Pelham arrived off Charleston in the evening of 21 January. Planning to wait until the following day to cross the sand bar outside the harbour, Jelfe was informed by members of his crew that the Irish among them were planning to mutiny, take control of Pelham and sail her to St. Augustine, Florida. To forestall this Pelham attempted to reach Charleston as soon as possible, but struck the sand bar and had to sail back out to sea. To stop the mutineers from beginning their attack Pelham began firing its guns in distress. Jelfe sent his officers in to Charleston in a boat, warning the authorities of the planned mutiny. In the early morning of 22 January two long boats conveyed a group of armed men out to Pelham, escorted by a 20-gun warship. Pelham rounded the sand bar and the mutineers were arrested and taken on board the other ship. Swallows crew then returned to Charleston.

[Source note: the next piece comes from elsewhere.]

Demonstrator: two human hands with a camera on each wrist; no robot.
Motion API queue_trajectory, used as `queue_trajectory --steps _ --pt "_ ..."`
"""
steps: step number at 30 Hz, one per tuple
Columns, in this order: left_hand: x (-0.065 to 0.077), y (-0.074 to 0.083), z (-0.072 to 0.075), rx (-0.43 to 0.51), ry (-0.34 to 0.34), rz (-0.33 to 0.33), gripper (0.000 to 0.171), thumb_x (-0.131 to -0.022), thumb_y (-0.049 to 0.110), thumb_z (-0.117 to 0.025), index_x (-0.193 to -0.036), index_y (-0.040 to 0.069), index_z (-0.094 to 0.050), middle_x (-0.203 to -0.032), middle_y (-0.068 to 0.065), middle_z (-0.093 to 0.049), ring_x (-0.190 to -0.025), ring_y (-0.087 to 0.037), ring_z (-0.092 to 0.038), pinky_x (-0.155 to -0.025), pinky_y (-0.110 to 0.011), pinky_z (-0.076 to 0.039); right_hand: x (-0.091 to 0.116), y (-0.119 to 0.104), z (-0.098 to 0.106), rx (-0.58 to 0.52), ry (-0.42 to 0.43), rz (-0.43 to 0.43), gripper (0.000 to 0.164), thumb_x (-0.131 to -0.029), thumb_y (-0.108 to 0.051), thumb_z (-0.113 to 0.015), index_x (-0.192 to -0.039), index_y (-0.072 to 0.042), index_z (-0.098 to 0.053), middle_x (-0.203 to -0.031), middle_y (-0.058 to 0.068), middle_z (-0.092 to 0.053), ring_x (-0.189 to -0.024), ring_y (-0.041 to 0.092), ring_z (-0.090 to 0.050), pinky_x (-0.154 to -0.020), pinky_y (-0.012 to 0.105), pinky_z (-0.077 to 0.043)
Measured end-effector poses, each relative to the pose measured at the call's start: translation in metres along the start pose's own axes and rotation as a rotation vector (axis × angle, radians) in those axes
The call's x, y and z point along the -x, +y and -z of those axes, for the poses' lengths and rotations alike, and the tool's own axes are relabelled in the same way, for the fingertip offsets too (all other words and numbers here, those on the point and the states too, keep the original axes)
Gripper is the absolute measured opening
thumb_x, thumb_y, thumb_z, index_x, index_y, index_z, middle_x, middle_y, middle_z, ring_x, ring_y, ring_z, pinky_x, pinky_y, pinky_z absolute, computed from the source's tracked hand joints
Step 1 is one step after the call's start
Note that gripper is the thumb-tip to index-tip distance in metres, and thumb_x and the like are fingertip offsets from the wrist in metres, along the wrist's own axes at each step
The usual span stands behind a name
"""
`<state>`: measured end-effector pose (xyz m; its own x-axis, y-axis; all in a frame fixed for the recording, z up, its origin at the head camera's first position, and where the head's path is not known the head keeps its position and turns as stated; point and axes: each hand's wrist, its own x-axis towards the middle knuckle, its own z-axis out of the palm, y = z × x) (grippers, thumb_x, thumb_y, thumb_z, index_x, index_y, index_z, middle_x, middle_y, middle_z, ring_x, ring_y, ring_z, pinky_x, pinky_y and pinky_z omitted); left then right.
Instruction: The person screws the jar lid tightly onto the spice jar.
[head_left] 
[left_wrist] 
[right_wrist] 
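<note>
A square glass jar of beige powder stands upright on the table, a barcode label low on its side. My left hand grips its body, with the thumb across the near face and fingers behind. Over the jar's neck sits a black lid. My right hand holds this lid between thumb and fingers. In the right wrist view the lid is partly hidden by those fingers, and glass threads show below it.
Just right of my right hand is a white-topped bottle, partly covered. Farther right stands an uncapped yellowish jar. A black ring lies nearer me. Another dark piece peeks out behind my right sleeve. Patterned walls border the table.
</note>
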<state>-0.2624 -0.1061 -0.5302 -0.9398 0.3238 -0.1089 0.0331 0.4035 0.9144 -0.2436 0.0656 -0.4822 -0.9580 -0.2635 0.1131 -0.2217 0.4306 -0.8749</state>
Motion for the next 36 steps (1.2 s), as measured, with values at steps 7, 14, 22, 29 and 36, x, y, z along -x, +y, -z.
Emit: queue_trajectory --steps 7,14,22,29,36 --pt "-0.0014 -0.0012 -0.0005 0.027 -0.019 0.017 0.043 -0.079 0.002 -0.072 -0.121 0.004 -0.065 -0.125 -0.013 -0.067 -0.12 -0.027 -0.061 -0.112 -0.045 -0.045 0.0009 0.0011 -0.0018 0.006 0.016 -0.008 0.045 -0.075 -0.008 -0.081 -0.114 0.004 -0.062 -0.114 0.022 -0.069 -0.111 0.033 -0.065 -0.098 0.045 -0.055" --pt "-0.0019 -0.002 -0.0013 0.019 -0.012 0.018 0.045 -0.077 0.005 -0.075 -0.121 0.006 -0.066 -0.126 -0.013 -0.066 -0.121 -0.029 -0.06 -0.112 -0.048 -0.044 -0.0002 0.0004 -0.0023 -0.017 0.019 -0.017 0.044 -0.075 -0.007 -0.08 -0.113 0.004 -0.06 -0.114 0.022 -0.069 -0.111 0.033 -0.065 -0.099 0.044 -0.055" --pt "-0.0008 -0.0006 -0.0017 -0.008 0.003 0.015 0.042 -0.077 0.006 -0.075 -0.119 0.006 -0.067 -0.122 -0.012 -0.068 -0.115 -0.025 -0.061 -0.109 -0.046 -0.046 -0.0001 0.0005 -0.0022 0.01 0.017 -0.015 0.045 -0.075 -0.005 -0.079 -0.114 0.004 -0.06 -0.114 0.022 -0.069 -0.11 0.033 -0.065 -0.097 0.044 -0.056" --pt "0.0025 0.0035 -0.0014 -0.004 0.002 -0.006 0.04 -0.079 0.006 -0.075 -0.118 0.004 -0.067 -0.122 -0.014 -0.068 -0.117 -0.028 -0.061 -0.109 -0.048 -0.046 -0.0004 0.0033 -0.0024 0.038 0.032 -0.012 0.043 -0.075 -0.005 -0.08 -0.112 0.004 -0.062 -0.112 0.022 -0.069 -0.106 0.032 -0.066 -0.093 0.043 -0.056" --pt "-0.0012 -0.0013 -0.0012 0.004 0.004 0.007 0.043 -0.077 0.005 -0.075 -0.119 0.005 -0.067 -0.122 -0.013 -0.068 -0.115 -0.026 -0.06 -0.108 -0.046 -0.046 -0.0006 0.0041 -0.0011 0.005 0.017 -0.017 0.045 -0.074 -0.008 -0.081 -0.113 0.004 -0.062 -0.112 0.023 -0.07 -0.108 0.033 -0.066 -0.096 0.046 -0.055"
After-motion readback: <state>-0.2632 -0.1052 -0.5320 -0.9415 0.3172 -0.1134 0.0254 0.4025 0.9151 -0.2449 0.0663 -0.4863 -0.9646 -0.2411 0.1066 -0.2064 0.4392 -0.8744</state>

Jelfe afterwards sent his lieutenant back to England to report to the Admiralty on the loss of the ship. Jelfe's career was not negatively affected by the wreck; he was promoted to captain on 14 April 1746 and served in command of four other warships before his death in 1765. Parts of Swallow, including the mortars, her guns, anchors, sails, and rigging, were salvaged and taken to New Providence. Much of this was subsequently sold to the Spanish. A later ship of the Merlin class, HMS Swallow, was named in replacement to Swallow.